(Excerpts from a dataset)

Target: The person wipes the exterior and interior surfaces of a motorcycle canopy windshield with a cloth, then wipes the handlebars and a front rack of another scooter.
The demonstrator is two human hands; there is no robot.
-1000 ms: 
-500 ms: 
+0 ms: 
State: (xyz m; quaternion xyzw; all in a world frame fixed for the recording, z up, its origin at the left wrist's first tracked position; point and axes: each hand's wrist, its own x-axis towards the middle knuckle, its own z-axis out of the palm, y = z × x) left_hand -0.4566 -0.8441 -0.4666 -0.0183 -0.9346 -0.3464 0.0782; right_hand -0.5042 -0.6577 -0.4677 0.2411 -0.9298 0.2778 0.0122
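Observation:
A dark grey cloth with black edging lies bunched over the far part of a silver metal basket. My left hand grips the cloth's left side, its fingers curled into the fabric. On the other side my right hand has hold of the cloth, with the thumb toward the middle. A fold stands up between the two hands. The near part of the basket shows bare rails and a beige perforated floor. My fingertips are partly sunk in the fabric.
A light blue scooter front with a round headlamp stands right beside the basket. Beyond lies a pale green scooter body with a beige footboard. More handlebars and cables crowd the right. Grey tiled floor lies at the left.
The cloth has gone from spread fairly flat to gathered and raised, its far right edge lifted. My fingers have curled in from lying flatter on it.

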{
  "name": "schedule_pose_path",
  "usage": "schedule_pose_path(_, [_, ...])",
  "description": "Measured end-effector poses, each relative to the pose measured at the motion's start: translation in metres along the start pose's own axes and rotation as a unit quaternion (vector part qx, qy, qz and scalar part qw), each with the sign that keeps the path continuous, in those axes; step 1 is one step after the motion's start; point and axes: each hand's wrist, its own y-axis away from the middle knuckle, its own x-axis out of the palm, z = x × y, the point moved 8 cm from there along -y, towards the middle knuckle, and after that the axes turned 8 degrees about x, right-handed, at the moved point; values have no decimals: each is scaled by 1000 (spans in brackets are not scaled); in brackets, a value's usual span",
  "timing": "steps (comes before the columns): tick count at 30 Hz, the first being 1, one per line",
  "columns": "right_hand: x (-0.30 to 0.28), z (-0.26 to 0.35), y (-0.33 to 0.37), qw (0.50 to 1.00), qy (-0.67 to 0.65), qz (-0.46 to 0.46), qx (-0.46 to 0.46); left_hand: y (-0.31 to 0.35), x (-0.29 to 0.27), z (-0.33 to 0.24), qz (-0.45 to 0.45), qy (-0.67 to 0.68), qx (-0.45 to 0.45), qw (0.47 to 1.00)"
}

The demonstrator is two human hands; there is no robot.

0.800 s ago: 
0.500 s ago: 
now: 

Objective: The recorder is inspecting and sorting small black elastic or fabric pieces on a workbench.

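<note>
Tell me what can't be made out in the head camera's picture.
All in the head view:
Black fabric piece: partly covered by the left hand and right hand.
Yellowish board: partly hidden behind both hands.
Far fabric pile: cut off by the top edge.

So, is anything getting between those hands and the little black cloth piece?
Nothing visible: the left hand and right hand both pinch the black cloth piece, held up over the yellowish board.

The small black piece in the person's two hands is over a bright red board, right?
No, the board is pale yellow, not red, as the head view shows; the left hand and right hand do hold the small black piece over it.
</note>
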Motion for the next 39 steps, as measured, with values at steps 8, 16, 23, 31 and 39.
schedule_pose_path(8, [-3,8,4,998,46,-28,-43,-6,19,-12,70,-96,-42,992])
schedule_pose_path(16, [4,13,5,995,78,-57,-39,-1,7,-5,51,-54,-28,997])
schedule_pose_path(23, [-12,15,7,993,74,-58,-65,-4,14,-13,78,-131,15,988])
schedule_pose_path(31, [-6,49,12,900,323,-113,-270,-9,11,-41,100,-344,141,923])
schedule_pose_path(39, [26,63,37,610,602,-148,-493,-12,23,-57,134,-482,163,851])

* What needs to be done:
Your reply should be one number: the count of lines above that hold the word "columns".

* Exercise answer:
2